■ Required action ■
Your answer should consist only of the lines from the line containing "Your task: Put" through the last line below, each repeated exactly.

■ Data below ■
________

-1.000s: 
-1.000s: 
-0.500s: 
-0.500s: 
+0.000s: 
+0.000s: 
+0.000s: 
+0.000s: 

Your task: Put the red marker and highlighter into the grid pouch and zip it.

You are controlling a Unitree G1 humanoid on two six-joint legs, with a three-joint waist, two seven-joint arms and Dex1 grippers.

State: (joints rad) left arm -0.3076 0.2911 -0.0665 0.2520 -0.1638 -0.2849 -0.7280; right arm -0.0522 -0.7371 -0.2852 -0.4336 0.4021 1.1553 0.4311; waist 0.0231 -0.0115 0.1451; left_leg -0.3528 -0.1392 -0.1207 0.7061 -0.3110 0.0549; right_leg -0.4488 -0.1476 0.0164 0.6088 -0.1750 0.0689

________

■ Result of this exercise ■
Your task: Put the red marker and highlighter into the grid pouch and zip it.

You are controlling a Unitree G1 humanoid on two six-joint legs, with a three-joint waist, two seven-joint arms and Dex1 grippers.

State: (joints rad) left arm -0.3076 0.2911 -0.0665 0.2520 -0.1638 -0.2849 -0.7280; right arm -0.0522 -0.7371 -0.2852 -0.4336 0.4021 1.1553 0.4311; waist 0.0231 -0.0115 0.1451; left_leg -0.3528 -0.1392 -0.1207 0.7061 -0.3110 0.0549; right_leg -0.4488 -0.1476 0.0164 0.6088 -0.1750 0.0689

The work on this exercise has been completed.